» PROBLEM STATEMENT: All of the data must be printed exactly; please include every line.

MATERIAL PROVIDED below:

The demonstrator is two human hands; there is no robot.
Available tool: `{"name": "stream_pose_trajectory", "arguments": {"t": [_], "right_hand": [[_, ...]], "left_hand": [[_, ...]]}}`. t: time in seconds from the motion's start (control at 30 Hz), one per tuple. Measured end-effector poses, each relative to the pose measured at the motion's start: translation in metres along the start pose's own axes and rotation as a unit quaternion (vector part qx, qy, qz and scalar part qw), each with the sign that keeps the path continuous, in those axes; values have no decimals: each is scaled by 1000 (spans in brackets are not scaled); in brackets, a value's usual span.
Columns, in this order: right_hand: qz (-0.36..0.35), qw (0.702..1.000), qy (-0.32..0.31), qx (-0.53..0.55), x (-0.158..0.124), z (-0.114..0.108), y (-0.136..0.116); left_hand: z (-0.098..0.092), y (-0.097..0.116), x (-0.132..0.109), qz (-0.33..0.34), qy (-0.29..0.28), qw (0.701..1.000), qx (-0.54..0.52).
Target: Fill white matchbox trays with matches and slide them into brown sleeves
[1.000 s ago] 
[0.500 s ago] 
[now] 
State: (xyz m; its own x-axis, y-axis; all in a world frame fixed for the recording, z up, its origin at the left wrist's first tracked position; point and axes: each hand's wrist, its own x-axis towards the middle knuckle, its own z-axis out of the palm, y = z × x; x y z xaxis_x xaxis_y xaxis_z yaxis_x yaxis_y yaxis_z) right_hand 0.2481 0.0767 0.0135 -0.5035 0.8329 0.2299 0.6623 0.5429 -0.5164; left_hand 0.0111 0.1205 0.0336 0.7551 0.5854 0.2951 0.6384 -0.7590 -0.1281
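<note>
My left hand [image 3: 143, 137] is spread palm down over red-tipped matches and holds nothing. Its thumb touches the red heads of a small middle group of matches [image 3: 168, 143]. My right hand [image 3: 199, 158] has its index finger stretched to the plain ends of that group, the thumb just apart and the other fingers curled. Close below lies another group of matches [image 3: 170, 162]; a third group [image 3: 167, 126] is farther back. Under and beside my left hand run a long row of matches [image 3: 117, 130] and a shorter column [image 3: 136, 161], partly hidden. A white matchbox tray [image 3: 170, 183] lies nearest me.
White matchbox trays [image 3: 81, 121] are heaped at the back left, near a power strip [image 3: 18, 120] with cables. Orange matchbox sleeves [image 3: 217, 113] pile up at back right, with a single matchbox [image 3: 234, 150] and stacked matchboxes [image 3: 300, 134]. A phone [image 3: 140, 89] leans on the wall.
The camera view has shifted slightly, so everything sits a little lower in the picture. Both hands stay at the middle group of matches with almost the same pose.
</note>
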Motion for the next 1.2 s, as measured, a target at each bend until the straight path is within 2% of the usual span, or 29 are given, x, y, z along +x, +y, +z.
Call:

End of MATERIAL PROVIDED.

» EXERCISE ANSWER:
The demonstrator is two human hands; there is no robot.
Available tool: `{"name": "stream_pose_trajectory", "arguments": {"t": [_], "right_hand": [[_, ...]], "left_hand": [[_, ...]]}}`. t: time in seconds from the motion's start (control at 30 Hz), one per tuple. Measured end-effector poses, each relative to the pose measured at the motion's start: translation in metres along the start pose's own axes and rotation as a unit quaternion (vector part qx, qy, qz and scalar part qw), each with the sign that keeps the path continuous, in those axes; values have no decimals: each is scaled by 1000 (spans in brackets are not scaled); in brackets, a value's usual span.
Columns, in this order: right_hand: qz (-0.36..0.35), qw (0.702..1.000), qy (-0.32..0.31), qx (-0.53..0.55), x (-0.158..0.124), z (-0.114..0.108), y (-0.136..0.116); left_hand: z (-0.098..0.092), y (-0.097..0.116), x (-0.132..0.109), qz (-0.33..0.34), qy (-0.29..0.28), qw (0.701..1.000), qx (-0.54..0.52).
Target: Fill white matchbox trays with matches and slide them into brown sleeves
[1.000 s ago] 
[0.500 s ago] 
[now] 
State: (xyz m; its own x-axis, y-axis; all in a world frame fixed for the recording, z up, its origin at the left wrist's first tracked position; point and axes: each hand's wrist, its own x-axis towards the middle knuckle, its own z-axis out of the palm, y = z × x; x y z xaxis_x xaxis_y xaxis_z yaxis_x yaxis_y yaxis_z) right_hand 0.2481 0.0767 0.0135 -0.5035 0.8329 0.2299 0.6623 0.5429 -0.5164; left_hand 0.0111 0.1205 0.0336 0.7551 0.5854 0.2951 0.6384 -0.7590 -0.1281
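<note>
My left hand [image 3: 143, 137] is spread palm down over red-tipped matches and holds nothing. Its thumb touches the red heads of a small middle group of matches [image 3: 168, 143]. My right hand [image 3: 199, 158] has its index finger stretched to the plain ends of that group, the thumb just apart and the other fingers curled. Close below lies another group of matches [image 3: 170, 162]; a third group [image 3: 167, 126] is farther back. Under and beside my left hand run a long row of matches [image 3: 117, 130] and a shorter column [image 3: 136, 161], partly hidden. A white matchbox tray [image 3: 170, 183] lies nearest me.
White matchbox trays [image 3: 81, 121] are heaped at the back left, near a power strip [image 3: 18, 120] with cables. Orange matchbox sleeves [image 3: 217, 113] pile up at back right, with a single matchbox [image 3: 234, 150] and stacked matchboxes [image 3: 300, 134]. A phone [image 3: 140, 89] leans on the wall.
The camera view has shifted slightly, so everything sits a little lower in the picture. Both hands stay at the middle group of matches with almost the same pose.
</note>
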Motion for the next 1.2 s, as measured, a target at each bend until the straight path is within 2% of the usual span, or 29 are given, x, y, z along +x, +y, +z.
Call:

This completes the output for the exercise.